Hukuman Sosial bagi Koruptor


KPK telah lama dibentuk. Para koruptor juga sudah banyak yang dijebloskan ke penjara. Namun, korupsi masih terus merajalela dan terkesan semakin menjadi-jadi. Bahkan ada koruptor yang bangga telah menjadi koruptor. Para pegiat antikorupsi, termasuk penegak hukum yang serius melakukan pemberantasan korupsi, terus berusaha mencari jalan bagaimana mengatasi masalah ini.

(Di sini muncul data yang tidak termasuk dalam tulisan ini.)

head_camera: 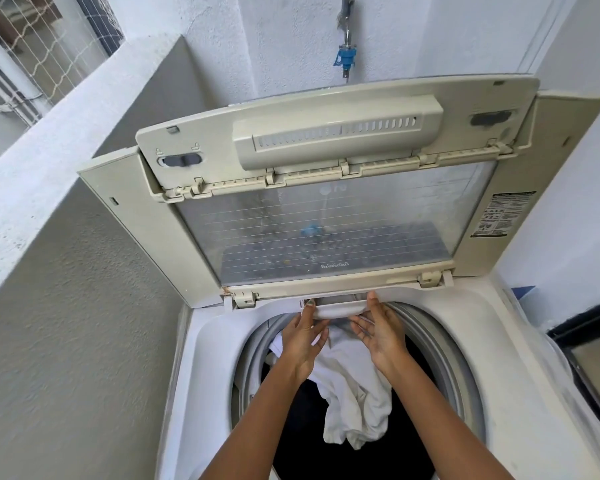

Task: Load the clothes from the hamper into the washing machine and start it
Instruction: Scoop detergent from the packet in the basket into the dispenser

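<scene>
1. Washing machine [520, 358]: top-loader, its drum mouth open below both hands.
2. Lid [326, 202]: folded upright, directly beyond the fingertips.
3. White garment [354, 386]: lies in the drum beneath and between the wrists, over dark contents.
4. Small white compartment [340, 308]: on the rear rim, between the two hands.
5. Left hand [303, 341]: thumb on the compartment's left end, fingers relaxed.
6. Right hand [378, 336]: thumb on its right end, fingers spread loosely.
7. Blue tap fitting [346, 58]: on the wall, far beyond the hands.
</scene>
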### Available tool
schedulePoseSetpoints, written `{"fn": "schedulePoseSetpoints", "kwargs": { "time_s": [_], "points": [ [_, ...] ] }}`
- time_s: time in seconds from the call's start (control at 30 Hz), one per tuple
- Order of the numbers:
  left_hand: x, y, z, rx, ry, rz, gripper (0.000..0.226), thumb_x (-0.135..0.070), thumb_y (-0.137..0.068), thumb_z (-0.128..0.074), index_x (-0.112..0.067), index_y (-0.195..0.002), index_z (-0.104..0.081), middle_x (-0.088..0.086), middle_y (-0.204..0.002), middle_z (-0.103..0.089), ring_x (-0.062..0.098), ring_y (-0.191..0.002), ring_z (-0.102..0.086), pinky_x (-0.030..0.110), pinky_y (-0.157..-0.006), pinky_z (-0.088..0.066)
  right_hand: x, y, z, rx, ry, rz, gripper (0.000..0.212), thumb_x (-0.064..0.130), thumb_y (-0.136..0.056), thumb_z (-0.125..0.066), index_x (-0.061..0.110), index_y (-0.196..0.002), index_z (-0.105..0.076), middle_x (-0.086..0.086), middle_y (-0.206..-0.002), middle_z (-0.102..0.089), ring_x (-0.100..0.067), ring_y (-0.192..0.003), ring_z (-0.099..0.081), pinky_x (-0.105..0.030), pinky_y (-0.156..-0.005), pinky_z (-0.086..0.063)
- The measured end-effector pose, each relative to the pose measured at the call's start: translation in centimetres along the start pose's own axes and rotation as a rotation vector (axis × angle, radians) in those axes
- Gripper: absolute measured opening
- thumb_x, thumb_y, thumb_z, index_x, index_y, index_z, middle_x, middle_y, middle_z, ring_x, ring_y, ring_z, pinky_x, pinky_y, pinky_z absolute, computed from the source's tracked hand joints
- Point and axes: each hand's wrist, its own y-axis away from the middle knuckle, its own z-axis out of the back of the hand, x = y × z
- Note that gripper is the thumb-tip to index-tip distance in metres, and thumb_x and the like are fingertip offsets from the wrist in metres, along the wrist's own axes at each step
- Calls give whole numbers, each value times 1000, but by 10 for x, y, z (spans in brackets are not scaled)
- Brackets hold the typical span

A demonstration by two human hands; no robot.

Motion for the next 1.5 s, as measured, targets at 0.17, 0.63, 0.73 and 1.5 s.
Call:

Meskipun demikian, terdapat pertanyaan mengemuka yang selalu diperdebatkan jawabannya. Pertanyaan besarnya adalah bagaimana membangun desain kelembagaan berupa hukuman yang memiliki efek jera terhadap para koruptor dan orang-orang yang berniat melakukan praktik korupsi?

Terdapat dua kelompok aliran di dalam menjawab pertanyaan ini. Pertama adalah kelompok yang menekankan pentingnya hukuman penjara maksimalis. Kelompok ini berpendapat, agar para koruptor jera dan mereka yang akan melakukan korupsi mengurungkan niatnya, para koruptor harus dihukum seberat-beratnya. Bahkan, kalau perlu, tempat hukuman mereka adalah tempat yang terisolasi. Malah ada yang mengusulkan hukuman mati sekalian.

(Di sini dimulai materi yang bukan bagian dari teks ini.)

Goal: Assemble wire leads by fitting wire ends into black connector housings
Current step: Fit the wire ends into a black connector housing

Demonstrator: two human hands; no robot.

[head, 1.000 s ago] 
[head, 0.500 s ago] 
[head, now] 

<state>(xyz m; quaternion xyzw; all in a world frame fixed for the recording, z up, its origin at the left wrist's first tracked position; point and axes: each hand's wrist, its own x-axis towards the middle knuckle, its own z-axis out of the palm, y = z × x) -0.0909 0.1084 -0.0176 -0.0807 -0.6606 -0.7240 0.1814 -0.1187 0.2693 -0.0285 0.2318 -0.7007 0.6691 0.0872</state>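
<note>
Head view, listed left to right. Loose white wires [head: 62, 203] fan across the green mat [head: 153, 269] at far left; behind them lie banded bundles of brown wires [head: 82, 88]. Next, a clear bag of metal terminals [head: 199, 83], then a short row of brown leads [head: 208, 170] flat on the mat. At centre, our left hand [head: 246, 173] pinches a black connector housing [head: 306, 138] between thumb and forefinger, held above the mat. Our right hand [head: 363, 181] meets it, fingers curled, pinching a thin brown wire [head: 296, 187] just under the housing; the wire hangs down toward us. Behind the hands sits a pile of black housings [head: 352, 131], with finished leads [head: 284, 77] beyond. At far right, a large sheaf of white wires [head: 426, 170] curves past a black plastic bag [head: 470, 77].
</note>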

Kedua adalah kelompok yang menekankan pentingnya hukuman sosial. Para koruptor, menurut pendapat kelompok ini, tidak harus menjalani hukuman penjara secara fisik di dalam penjara. Mereka cukup ”dipenjara” secara sosial, tetapi konsekuensinya tidak kalah dahsyat kalau dibandingkan dengan hukuman penjara secara fisik.

Contohnya, kalau ada kepala daerah yang terbukti bersalah melakukan praktik korupsi, mereka bisa dihukum untuk menjadi tukang bersih-bersih kantor di tempat mereka menjadi kepala daerah dalam kurun tahun tertentu.

Setengah-Setengah

Di Indonesia, sanksi bagi koruptor lebih diarahkan untuk hukuman fisik. Itu pun tidak termasuk kategori hukuman penjara maksimalis.

Memang, koruptor dari kelompok tertentu dan pelaku kejahatan korupsi tertentu bisa dikenai hukuman maksimal 20 tahun penjara. Akan tetapi, amat jarang koruptor dijatuhi hukum secara maksimal ini. Malah tidak sedikit koruptor yang dihukum kurang dari tiga tahun. Bahkan, ketika kasus-kasus korupsi itu ditangani lembaga yang bukan Komisi Pemberantasan Korupsi, tidak sedikit pula yang diputus bebas oleh pengadilan.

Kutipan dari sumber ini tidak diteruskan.